Two decades ago, China’s factory-driven economy awed the world as it expanded at more than 10% per year. But the country has missed double-digit growth over the past decade. The GDP shrank from April to June this year compared with the previous three months, though it topped the same quarter of 2021, but just barely.
Economists tell a consistent story about how the drop happened: Lockdowns to stop COVID-19 infections hurt factory work and export shipments. They say those setbacks added to financial hardships among China’s top property firms and the shocks of a 2021 crackdown on major Chinese tech icons.
China’s $18 trillion economy, the world’s second largest after the United States, shrunk 2.6% from April to June compared to the first three months of the year.
“China’s economy has seen signs of disruption since February due to the impact of COVID-19 outbreaks in a number of Chinese cities,” said Rajiv Biswas, executive director and Asia-Pacific chief economist at S&P Global Market Intelligence. He called industrial production, retail sales and port operations particular trouble spots.
“The resulting disruption to retail sales and industrial production has been quite severe during April and May. And in Shanghai, port operations and logistics were also quite heavily disrupted during April,” Biswas said.
Shanghai is China's chief port city. The central government ordered lockdowns there in April.
China’s economy grew close to 10% per year from 2003 to 2010, World Bank data show. Annual growth gradually slowed through 2019 before dipping to 2.2% in the first pandemic year, 2020, and rebounding to 8.1% last year.
Pressure on jobs, spending
The lockdown-weary country recorded more than 6% unemployment in April, compared with nearly 5% (4.8%) at the end of 2021. Younger workers and smaller firms have been hit especially hard, analysts say.
Individuals contacted by VOA in Beijing, Shanghai and the inland city of Changsha this week said they knew about the employment crunch but felt their own jobs were stable.
“At least I don’t know of any friends around me who are jobless, and I’ve not heard that many complaints,” said a fashion importer who spoke on condition of anonymity.
Chinese consumers are now spending less than normal because they cannot go outside during mandatory closures, or they fear cuts in income from eventual job losses, said Alicia Garcia-Herrero, chief Asia-Pacific economist at French investment bank Natixis, who is based in Hong Kong.

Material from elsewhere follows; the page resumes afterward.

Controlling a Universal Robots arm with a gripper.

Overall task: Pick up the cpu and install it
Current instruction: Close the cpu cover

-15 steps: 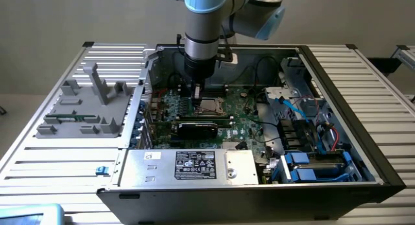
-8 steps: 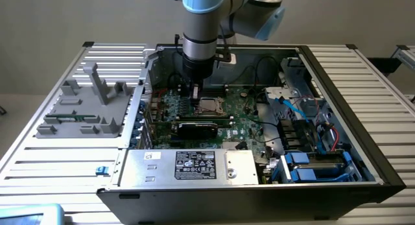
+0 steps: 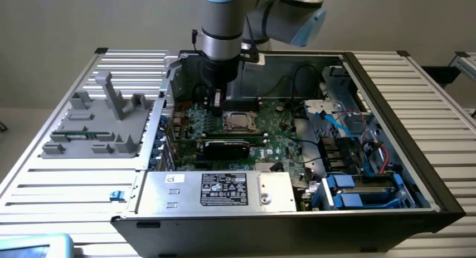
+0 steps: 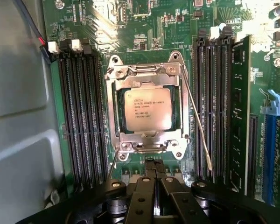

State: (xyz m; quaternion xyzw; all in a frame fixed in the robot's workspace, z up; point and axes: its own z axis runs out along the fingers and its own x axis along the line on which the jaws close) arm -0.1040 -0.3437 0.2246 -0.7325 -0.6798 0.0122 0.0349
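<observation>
well, the job looked close to finished: the cpu [image 4: 148, 109] lay flat and square inside the socket [image 4: 113, 116] on the green board [image 4: 144, 28], silver top up, with the metal frame sitting round its edges. the thin wire lever [image 4: 196, 123] beside the socket ran at a slant and seemed to me not hooked down, though i couldn't be sure of that. so the placing appeared done, and the locking perhaps not.

the gripper [image 4: 154, 169] hung low inside the open computer case [image 3: 416, 174], just short of the socket's near edge, with the cpu a little way ahead of its tips. its fingers were drawn together, nothing between them, and it touched neither the cpu nor the frame. rows of black memory slots [image 4: 79, 121] ran along both sides of the socket.
</observation>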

Retail sales grew at a low of 3% in June, even as lockdowns eased, Garcia said, pointing to “very negative sentiment as well as very slow growth in disposable income.”

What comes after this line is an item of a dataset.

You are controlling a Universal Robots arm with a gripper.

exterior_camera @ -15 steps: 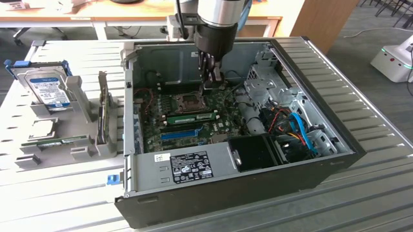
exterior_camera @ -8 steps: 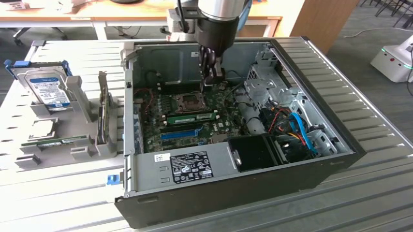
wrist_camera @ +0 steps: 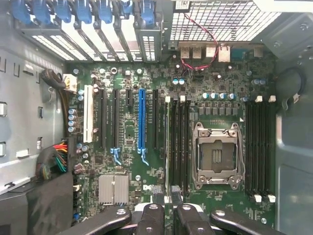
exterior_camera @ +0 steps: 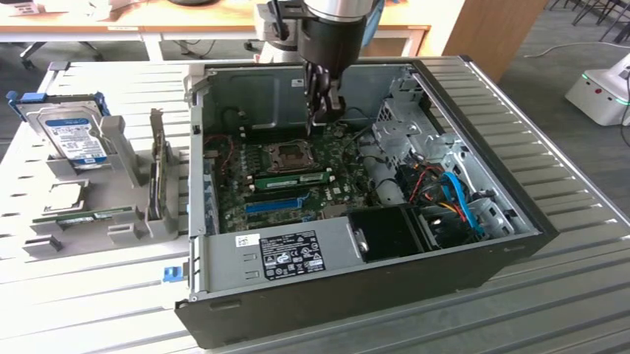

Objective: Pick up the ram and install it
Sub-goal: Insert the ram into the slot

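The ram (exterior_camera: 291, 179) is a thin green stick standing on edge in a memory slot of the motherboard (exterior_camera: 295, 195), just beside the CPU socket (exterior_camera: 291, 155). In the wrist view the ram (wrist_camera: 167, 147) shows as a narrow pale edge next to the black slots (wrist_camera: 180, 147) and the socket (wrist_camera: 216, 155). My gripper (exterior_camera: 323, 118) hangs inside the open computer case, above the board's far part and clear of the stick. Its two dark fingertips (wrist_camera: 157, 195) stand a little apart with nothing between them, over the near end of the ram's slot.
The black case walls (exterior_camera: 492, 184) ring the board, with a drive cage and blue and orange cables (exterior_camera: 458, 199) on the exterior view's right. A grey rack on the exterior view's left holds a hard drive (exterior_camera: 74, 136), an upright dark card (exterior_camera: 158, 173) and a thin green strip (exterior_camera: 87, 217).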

“It is very clear that the household sentiment remains very negative, perhaps because of the uncertainty of future lockdowns as mass testing remains pervasive,” she said.
Setbacks in property, tech, global confidence
Last year, the economy was already faltering due to problems in real estate and tech.
A number of big name Chinese property developers began to default on billions of dollars’ worth of loans last year, according to consultant firm Dezan Shira & Associates, who said homeowners who bought units through a “pre-pay model” are now refusing to pay mortgages on unfinished homes.
In tech, Chinese regulators began in cracking down on the country’s most powerful firms in late 2020, including e-commerce giant Alibaba Group and social media juggernaut Tencent. Regulators have cited concerns about monopolistic activity and data security.
China’s economic malaise is worrying world markets because the “slope” of recovery is less steep than it was when COVID-19 hit in 2020, said Zerlina Zeng, a senior analyst at the CreditSights research firm in Singapore. Missed mortgage payments threaten the value assets, including property, she added.
Disruptions to export shipping and manufacturing in China have hobbled supply chains in much of the world, in turn adding to inflation and fears of recession.
Is the worst over?
Officials in Beijing are nudging the economy forward again by spending on infrastructure. The GDP is already showing signs of recovery, Zeng said. Demand for cement and cars, including electric ones, is already up, she said. Officials are also relaxing last year’s tough stance on the tech industry, Zeng added.
“Overall, we are seeing a better macro picture” this quarter, she said. “We think that for sure, [the economy] is going to recover but that the slope of the recovery is not going to be as good as what the market had expected back in the first quarter of this year.”
Any future lockdowns will probably target neighborhoods rather than all of Shenzhen or Shanghai as the government did earlier this year, Zeng said. But she cautioned that China’s goal of 5.5% economic growth this year is “very ambitious.”
The government-run China Daily posted an investment bank editorial last week calling for 5.3% economic growth year on year from July through September, and 5.9% in the final months of 2022.